See config/samples/osac-config-secret.yaml for a complete configuration example.

Getting Started

Prerequisites

  • go version v1.22.0+
  • docker version 17.03+.
  • kubectl version v1.11.3+.
  • Access to a Kubernetes v1.11.3+ cluster.

To Deploy on the cluster

Build and push your image to the location specified by IMG:

make image-build image-push IMG=<some-registry>/osac-operator:tag

NOTE: This image ought to be published in the personal registry you specified. And it is required to have access to pull the image from the working environment. Make sure you have the proper permission to the registry if the above commands don’t work.

Install the CRDs into the cluster:

make install

Deploy the Manager to the cluster with the image specified by IMG:

make deploy IMG=<some-registry>/osac-operator:tag

NOTE: If you encounter RBAC errors, you may need to grant yourself cluster-admin privileges or be logged in as admin.

Create instances of your solution

You can apply the samples (examples) from the config/sample:

kubectl apply -k config/samples/

NOTE: Ensure that the samples has default values to test it out.

To Uninstall

Delete the instances (CRs) from the cluster:

kubectl delete -k config/samples/

Delete the APIs(CRDs) from the cluster:

make uninstall

UnDeploy the controller from the cluster:

make undeploy

Project Distribution

Following are the steps to build the installer and distribute this project to users.

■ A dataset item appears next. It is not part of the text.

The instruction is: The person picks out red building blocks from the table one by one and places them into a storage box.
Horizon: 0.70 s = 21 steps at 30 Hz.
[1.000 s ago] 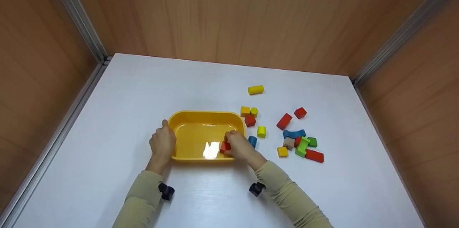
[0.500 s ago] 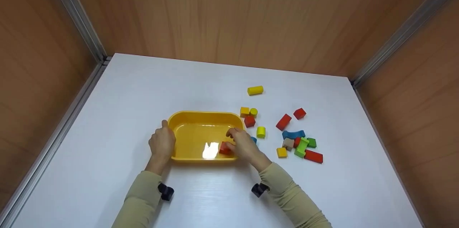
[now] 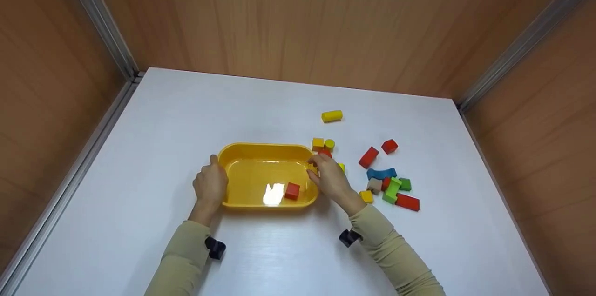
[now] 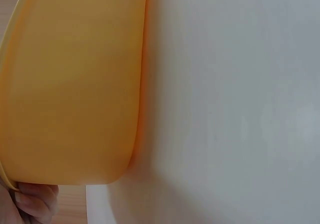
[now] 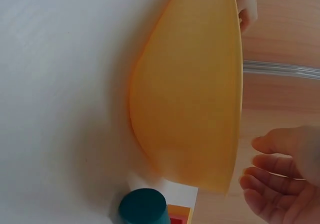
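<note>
A yellow plastic tray (image 3: pixel 253 175) lies on the white table, with a red cube (image 3: pixel 292 191) inside near its front right. My left hand (image 3: pixel 211 185) grips the tray's left rim; in the left wrist view its curled fingers (image 4: pixel 37 204) hold the rim at the lower corner. Over the tray's right rim hovers my right hand (image 3: pixel 329 178), fingers loosely bent and holding nothing, as the right wrist view of that hand (image 5: pixel 280 179) confirms. Under it, a red block (image 3: pixel 324 152) and a yellow cylinder (image 3: pixel 342 167) are partly hidden. A blue cylinder (image 5: pixel 142 206) stands beside the tray.
Behind the right hand sit a yellow cube (image 3: pixel 317 144), a small yellow cylinder (image 3: pixel 329 144) and a longer one further back. Several blocks lie to the right, among them a blue curved block (image 3: pixel 382 173) and a long red block (image 3: pixel 407 202). Wooden panels (image 3: pixel 288 21) border the table.
My right hand has let go of the red cube in the tray and moved right, up over the right rim. My left hand stays on the left rim.
</note>
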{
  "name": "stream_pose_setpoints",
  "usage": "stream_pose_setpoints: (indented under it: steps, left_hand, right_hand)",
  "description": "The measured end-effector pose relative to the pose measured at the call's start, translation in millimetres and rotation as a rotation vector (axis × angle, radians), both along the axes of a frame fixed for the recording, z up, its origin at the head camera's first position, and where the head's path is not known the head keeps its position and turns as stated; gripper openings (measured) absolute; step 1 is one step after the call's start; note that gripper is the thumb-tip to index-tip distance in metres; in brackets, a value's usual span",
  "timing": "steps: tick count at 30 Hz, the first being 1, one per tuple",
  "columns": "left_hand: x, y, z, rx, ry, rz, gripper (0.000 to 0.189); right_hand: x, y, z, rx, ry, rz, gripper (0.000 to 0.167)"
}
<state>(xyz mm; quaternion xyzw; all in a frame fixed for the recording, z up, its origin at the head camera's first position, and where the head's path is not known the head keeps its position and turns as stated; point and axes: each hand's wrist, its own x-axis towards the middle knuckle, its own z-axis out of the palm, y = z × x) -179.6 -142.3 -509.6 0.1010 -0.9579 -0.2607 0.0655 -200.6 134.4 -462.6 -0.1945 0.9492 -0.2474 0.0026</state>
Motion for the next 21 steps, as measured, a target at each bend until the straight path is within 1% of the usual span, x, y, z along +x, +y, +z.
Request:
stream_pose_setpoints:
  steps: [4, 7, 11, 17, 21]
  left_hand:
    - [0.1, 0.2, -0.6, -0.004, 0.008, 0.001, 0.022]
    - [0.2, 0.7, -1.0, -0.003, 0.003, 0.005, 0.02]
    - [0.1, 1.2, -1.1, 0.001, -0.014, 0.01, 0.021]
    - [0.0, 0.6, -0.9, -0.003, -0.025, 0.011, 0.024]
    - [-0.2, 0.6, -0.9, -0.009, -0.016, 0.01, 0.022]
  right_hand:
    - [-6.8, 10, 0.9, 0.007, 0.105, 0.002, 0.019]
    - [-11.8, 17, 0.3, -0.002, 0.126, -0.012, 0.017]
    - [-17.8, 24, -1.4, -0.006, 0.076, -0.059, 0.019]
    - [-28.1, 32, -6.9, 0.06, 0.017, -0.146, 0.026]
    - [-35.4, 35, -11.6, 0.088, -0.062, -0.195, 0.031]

  1. Build the installer for the image built and published in the registry:
make build-installer IMG=<some-registry>/osac-operator:tag

NOTE: The makefile target mentioned above generates an ‘install.yaml’ file in the dist directory. This file contains all the resources built with Kustomize, which are necessary to install this project without its dependencies.

  1. Using the installer

Users can just run kubectl apply -f to install the project, i.e.:

kubectl apply -f https://raw.githubusercontent.com/<org>/osac-operator/<tag or branch>/dist/install.yaml

Contributing

// TODO(user): Add detailed information on how you would like others to contribute to this project

NOTE: Run make help for more information on all potential make targets

More information can be found via the Kubebuilder Documentation

License

Copyright 2025.

Licensed under the Apache License, Version 2.0 (the “License”); you may not use this file except in compliance with the License. You may obtain a copy of the License at

http://www.apache.org/licenses/LICENSE-2.0

Unless required by applicable law or agreed to in writing, software distributed under the License is distributed on an “AS IS” BASIS, WITHOUT WARRANTIES OR CONDITIONS OF ANY KIND, either express or implied. See the License for the specific language governing permissions and limitations under the License.